Italian spies zero in on Russian Embassy. Staffers in Italy have withdrawn roughly €4 million in cash (sometimes as much as €100,000 at a time) from two accounts held by the Russian Embassy since Russia’s full-scale invasion of Ukraine. Repubblica reported that the anomalies alerted the Bank of Italy’s Financial Intelligence Unit and that Parliament’s Intelligence Committee had been informed. Now, intelligence agencies are focussing on to whom the untraceable cash might have gone.
Financing information warfare? Hypotheses include the use of the Russian Embassy’s money channels to bypass EU-wide sanctions on Russian bank accounts. However, as Repubblica explains, perhaps the most credible one holds that cash withdrawals are “the result of a more complex strategy based on information: receiving it and passing it on.”
- Of course, the money might have been used to pay certain people without leaving a trace. Targets would include armed forces or other workers from vital State sectors that can provide relevant information, like on new weapons, for a fee.
- But it might have also been directed to pay “influencers, journalists or commentators to support the Kremlin’s cause.”
Meanwhile, in Germany, an international journalistic investigation dubbed Cyprus Confidential revealed that award-winning German journalist Hubert Seipel, author of a biography of Russian President Vladimir Putin and a leading figure in the German media landscape on issues relating to Russia, was allegedly paid as much as €600,000 to publish an essay titled “Putin’s Power. Why Europe needs Russia” (he denies the allegations).
- The covert payment would have been made through a shell company based in the British Virgin Islands by Russian oligarch Alexej Mordashov, who is close to the Kremlin and has been hit by sanctions from both the United States and the European Union.
Mapping the hybrid war effort. This cash (and the alleged covert wiring) to finance Russian propaganda jibes with Russian intelligence’s traditional strategies of recruiting informants and influence agents as well as people who can convey the Kremlin’s disinformation narratives and propaganda to Italian public opinion: journalists, opinion makers, writers and bloggers, university professors, and think tank researchers, as Luigi Sergio Germani, director of the Gino Germani Institute for Social Sciences and Strategic Studies, told our sister website.
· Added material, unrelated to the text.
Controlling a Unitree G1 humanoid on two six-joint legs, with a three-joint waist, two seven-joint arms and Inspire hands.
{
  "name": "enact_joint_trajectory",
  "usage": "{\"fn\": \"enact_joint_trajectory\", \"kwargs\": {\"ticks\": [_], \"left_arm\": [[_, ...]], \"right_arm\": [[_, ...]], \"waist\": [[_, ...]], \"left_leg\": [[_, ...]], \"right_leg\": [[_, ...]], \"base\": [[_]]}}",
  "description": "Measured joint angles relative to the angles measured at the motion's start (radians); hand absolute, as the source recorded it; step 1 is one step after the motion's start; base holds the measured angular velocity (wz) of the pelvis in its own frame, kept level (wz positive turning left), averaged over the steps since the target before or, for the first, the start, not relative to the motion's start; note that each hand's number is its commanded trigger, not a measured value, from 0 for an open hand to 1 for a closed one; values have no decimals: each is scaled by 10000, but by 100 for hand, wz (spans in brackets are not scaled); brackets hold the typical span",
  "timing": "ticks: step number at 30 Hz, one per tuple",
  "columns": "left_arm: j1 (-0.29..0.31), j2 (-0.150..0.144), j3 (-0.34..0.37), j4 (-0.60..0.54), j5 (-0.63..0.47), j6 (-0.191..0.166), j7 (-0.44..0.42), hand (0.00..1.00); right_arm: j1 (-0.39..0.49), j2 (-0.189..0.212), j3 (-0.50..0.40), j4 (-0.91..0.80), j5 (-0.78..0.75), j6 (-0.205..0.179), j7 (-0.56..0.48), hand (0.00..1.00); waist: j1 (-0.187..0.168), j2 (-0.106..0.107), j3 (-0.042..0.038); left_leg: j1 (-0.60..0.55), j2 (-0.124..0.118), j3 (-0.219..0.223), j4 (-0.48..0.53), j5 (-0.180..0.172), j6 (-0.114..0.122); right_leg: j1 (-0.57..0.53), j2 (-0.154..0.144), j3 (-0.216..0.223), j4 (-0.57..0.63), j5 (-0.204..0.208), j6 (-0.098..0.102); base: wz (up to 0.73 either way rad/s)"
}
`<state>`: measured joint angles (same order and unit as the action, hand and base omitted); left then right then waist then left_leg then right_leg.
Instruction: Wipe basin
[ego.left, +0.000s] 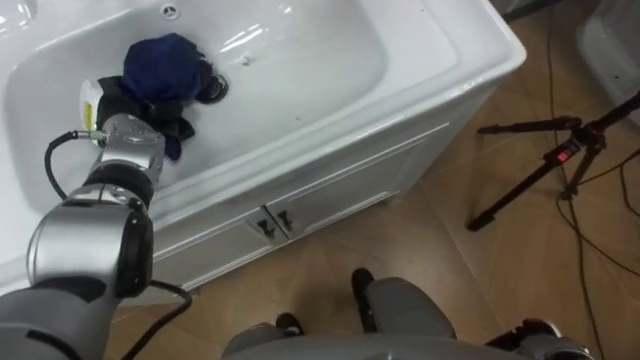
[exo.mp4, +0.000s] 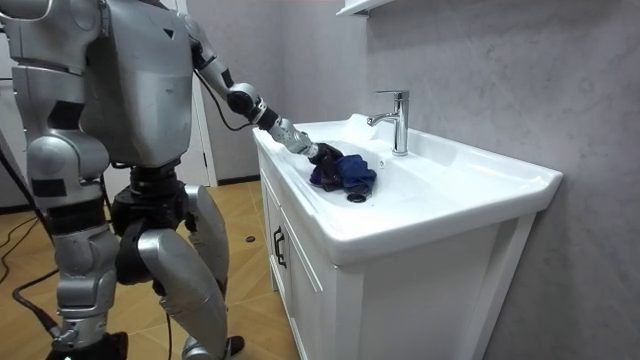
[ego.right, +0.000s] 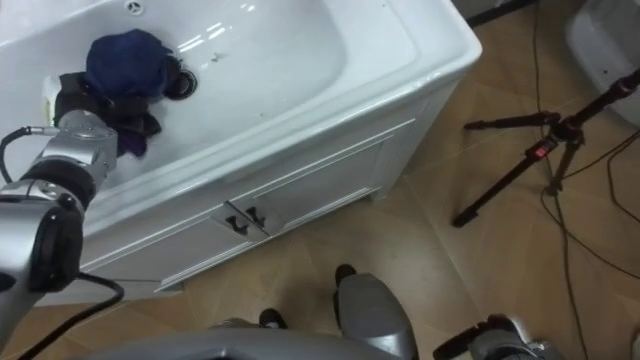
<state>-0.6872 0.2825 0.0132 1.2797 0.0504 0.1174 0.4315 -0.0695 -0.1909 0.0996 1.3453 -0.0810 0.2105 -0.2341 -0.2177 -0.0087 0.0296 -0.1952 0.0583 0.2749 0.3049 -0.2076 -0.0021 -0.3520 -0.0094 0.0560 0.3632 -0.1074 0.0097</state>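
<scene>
The white basin (ego.left: 330, 60) sits in a white cabinet, its dark drain (ego.left: 214, 89) near the bowl's middle. A bunched dark blue cloth (ego.left: 163, 64) lies in the bowl just left of the drain. My left arm reaches in from the lower left, and my left hand (ego.left: 135, 103), black, is shut on the cloth's near edge. In the room view the same hand (exo.mp4: 324, 152) presses the cloth (exo.mp4: 345, 172) into the bowl, in front of the chrome tap (exo.mp4: 398, 120). My right hand (exo.mp4: 90, 346) hangs low at my side. I stand close to the cabinet front.
The cabinet's two doors (ego.left: 330, 195) with small dark handles face my legs. A black tripod (ego.left: 560, 150) with trailing cables stands on the wooden floor to the right. A grey wall rises behind the basin (exo.mp4: 480, 60).
</scene>
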Motion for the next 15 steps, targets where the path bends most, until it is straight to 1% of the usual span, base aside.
{"fn": "enact_joint_trajectory", "kwargs": {"ticks": [2, 6, 9, 11, 13, 14, 15], "left_arm": [[-152, -2, -14, 250, 90, -7, 118, 100], [-255, 4, -121, 404, 328, 9, 205, 100], [-268, 71, -343, 417, 778, 73, 278, 100], [-339, 140, -678, 407, 1039, 269, 290, 100], [-378, 133, -1173, 402, 1769, 460, 292, 100], [-383, 148, -1386, 403, 2253, 562, 289, 100], [-392, 179, -1484, 406, 2511, 601, 292, 100]], "right_arm": [[-93, 1, -2, 1, 0, 4, -79, 0], [-106, 2, -2, -78, -1, -6, -168, 0], [-129, 5, 53, -115, -10, -8, -166, 0], [-108, 3, 214, -146, -18, -14, -135, 0], [33, 4, 399, -132, 17, -23, -55, 0], [94, 16, 400, -100, 36, -32, -16, 0], [97, 23, 407, -76, 56, -41, -9, 0]], "waist": [[-27, -9, 5], [-65, -14, 8], [-173, -25, 15], [-258, -30, 19], [-357, -38, 29], [-428, 24, -5], [-459, 25, -6]], "left_leg": [[-14, 2, -8, 16, 5, -8], [-7, 6, -5, -5, 19, -40], [-3, 32, 1, 16, 25, -38], [-7, 49, 2, 7, 31, -52], [52, 87, 1, 2, 0, -106], [77, 144, 47, -6, -25, -146], [98, 171, 120, -4, -36, -152]], "right_leg": [[-26, 20, 20, 25, 56, -86], [-68, 40, 45, 77, 49, -114], [-82, 74, 79, 135, 31, -147], [-83, 94, 86, 121, 33, -154], [-6, 146, 106, 63, 21, -171], [50, 190, 108, -36, 71, -191], [51, 199, 115, -35, 77, -197]], "base": [[0], [0], [0], [0], [-2], [-7], [-20]]}}
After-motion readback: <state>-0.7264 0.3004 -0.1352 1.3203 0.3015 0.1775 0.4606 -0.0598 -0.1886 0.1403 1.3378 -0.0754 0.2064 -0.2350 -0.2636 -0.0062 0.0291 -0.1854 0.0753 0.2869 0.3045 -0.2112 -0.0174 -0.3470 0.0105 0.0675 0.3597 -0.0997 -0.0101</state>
The latest episodes. “The fact that there are rivers of money is obviously a systemic problem, and it is good to ask questions about how it is being used,” remarked Enrico Borghi, an opposition senator and Intelligence Committee member. He then recalled the phone call made by Russian State-aligned “comedians” at the expense of Prime Minister Giorgia Meloni, noting that Russia is “carrying out a communicative and informational destabilisation operation.”
- He also cited the 2020 propaganda operation, approved by then-PM Giuseppe Conte and occurred in the very early days of the Covid pandemic, which entailed Russian military personnel offering very public “aid”.
- That operation remains shrouded in “numerous doubts, both as to the real objectives of the Russian contingent and as to the modalities and entity of the mission’s funding,” explained the senator.
- Other facets of the Kremlin’s propaganda offensive entail the usual raft of messaging and cyber espionage. In a report published on Tuesday, Ukraine’s National Cyber Security Coordination Center unveiled a sophisticated cyberattack orchestrated by APT29, an advanced persistent threat group linked to Russia’s Foreign Intelligence Service (SVR).
- The targets of this attack spanned multiple European nations, including Azerbaijan, Greece, Romania, and Italy, with the primary goal of infiltrating embassy entities.